### ACTIVITY
Every line below that holds "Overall" must be copied.

[Source data]
>>>

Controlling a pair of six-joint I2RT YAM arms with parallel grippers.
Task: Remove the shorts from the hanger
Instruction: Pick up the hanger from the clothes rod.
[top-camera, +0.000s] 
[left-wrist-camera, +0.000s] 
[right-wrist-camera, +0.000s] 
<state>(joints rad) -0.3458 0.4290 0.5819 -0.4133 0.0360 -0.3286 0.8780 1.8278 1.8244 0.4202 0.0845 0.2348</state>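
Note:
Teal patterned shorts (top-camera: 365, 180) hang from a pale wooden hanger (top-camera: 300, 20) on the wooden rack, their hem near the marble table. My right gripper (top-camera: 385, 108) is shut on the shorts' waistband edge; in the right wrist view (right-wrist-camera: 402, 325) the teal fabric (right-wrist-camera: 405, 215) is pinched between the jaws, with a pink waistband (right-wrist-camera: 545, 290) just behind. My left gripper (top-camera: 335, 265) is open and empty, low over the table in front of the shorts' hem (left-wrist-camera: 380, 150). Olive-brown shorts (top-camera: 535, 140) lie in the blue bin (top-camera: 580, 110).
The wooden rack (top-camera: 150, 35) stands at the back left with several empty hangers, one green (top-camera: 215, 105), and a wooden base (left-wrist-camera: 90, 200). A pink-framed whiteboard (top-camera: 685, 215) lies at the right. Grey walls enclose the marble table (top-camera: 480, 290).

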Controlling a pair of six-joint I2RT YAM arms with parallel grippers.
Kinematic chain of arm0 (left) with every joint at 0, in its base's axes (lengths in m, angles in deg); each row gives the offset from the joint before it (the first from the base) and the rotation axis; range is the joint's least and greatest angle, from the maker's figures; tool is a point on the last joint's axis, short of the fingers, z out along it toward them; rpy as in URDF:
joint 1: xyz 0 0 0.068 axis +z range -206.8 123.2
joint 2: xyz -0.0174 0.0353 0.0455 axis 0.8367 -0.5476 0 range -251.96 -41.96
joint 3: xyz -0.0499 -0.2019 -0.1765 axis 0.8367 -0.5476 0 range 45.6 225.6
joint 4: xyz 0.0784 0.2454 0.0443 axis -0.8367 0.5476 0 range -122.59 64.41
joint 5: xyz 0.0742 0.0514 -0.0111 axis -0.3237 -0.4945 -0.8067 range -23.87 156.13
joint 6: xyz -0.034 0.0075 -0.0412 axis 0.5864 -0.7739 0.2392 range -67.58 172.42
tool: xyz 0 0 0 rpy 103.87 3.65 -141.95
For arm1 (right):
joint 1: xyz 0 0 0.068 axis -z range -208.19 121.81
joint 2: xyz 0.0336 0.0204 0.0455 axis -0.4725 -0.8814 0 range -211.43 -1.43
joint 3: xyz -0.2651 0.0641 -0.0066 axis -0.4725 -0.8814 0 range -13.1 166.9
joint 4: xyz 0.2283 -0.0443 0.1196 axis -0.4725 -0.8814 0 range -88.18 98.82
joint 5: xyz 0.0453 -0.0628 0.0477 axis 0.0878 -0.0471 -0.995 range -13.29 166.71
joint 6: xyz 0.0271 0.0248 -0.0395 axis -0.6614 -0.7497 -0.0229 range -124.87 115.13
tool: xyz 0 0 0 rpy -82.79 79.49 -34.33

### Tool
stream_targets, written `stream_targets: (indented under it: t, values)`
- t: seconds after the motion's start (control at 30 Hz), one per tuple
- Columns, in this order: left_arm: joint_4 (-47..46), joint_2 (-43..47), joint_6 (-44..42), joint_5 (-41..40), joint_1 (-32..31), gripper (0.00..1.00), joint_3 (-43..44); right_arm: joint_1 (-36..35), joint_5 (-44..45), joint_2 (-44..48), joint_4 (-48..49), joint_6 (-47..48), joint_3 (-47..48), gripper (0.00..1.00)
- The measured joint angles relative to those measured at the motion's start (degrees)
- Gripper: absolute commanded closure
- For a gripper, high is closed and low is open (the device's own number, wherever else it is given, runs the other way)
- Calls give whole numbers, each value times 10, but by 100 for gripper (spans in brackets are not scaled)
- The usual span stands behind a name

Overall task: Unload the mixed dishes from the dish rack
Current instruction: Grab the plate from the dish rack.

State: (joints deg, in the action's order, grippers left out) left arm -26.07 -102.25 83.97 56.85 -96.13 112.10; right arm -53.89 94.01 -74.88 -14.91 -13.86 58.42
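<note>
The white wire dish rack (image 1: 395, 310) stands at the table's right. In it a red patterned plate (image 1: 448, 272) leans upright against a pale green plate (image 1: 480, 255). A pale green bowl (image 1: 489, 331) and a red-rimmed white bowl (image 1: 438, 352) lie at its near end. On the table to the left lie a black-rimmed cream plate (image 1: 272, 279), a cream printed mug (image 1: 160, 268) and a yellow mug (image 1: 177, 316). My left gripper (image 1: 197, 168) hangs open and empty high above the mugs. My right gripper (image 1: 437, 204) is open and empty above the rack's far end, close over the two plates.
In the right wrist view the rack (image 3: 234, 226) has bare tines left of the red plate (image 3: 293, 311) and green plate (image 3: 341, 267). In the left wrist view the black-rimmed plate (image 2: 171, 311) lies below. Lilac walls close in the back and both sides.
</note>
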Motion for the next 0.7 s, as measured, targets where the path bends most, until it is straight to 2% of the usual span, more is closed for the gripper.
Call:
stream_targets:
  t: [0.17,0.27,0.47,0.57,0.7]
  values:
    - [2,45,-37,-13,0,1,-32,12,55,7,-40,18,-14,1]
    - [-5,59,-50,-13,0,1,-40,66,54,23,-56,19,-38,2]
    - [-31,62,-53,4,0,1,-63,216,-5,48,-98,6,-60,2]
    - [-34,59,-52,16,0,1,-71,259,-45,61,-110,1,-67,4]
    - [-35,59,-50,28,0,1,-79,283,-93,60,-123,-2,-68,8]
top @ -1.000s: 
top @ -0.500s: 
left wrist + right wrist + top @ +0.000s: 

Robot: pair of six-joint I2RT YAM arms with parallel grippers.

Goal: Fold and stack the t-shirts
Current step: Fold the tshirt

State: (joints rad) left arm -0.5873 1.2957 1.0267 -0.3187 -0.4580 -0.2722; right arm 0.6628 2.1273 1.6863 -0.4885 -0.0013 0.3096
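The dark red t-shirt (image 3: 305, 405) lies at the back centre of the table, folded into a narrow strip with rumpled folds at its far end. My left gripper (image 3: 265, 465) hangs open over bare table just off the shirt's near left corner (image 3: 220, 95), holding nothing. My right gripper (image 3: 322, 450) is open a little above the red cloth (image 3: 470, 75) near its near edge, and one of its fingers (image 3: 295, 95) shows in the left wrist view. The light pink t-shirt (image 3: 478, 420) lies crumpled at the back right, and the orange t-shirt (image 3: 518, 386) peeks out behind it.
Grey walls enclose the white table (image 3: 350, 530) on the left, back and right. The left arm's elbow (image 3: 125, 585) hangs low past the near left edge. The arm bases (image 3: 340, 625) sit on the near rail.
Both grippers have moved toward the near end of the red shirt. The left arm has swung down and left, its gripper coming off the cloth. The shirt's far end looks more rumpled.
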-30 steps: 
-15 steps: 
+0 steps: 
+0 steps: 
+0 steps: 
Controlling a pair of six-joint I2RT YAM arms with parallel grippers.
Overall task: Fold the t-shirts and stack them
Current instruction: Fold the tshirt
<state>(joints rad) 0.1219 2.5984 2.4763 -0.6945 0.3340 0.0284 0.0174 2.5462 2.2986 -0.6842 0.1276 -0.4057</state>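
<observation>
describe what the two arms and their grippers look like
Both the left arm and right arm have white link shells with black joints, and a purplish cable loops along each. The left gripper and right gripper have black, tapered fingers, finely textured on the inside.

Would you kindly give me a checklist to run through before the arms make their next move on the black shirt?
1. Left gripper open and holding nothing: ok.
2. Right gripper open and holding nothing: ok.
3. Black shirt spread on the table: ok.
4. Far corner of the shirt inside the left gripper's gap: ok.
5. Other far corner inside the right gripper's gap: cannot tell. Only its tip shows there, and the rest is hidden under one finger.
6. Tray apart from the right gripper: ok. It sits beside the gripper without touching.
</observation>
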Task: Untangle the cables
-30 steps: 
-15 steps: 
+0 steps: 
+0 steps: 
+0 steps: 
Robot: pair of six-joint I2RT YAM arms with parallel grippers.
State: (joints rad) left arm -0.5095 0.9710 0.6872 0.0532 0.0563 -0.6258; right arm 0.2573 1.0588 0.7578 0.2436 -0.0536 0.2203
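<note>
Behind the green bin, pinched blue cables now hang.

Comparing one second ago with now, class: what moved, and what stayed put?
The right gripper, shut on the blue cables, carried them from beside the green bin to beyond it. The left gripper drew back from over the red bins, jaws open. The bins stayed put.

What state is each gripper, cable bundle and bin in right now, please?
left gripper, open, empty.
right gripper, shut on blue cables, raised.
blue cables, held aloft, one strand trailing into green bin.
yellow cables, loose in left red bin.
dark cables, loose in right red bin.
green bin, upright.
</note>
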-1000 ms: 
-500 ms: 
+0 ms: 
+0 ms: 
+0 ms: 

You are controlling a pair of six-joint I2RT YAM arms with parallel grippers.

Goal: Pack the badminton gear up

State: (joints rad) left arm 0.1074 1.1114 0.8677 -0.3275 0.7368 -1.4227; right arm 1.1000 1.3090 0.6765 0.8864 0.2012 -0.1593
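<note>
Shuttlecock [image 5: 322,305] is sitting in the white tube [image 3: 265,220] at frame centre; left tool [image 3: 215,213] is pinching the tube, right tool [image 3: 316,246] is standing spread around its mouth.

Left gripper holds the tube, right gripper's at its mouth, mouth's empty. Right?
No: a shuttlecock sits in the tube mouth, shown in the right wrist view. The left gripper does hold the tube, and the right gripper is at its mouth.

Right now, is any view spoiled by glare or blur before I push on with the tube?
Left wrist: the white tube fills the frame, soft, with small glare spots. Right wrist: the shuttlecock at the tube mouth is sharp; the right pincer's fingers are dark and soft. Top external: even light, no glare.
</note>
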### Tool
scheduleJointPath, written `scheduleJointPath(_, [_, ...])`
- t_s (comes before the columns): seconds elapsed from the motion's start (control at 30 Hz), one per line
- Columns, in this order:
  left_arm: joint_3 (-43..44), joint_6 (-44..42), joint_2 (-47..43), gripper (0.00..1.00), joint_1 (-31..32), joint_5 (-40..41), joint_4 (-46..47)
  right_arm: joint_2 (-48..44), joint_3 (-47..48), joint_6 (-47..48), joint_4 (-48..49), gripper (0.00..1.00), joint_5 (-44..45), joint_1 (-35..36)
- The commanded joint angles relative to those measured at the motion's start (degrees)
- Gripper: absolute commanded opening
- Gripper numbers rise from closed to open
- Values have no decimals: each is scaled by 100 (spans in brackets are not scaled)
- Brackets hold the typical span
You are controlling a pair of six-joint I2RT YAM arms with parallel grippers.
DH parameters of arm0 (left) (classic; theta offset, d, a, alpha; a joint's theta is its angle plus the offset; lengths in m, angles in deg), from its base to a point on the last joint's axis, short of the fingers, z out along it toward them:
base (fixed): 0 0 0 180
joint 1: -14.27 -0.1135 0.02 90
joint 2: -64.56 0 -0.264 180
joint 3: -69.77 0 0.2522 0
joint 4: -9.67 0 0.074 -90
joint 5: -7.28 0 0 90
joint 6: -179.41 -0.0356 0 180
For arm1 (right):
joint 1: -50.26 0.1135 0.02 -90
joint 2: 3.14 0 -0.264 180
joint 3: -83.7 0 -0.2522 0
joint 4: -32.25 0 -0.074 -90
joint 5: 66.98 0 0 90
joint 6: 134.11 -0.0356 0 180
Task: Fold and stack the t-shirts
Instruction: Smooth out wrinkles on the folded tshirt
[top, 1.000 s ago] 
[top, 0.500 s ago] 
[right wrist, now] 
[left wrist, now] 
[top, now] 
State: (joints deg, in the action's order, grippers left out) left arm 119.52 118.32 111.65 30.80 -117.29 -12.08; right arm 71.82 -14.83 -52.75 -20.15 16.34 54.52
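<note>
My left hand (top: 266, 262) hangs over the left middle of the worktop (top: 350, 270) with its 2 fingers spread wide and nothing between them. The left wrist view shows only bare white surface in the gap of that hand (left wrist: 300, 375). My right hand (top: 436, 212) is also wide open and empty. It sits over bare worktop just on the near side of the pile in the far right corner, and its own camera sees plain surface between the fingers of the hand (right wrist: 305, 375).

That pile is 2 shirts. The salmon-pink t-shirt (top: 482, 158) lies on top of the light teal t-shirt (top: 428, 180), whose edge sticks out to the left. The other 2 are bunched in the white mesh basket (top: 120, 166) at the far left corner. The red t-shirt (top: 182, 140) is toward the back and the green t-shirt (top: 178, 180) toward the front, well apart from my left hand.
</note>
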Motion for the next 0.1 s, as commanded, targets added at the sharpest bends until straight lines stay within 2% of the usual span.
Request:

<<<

### RESPONSE AREA
Overall task: Unload the mixed dishes from the dish rack
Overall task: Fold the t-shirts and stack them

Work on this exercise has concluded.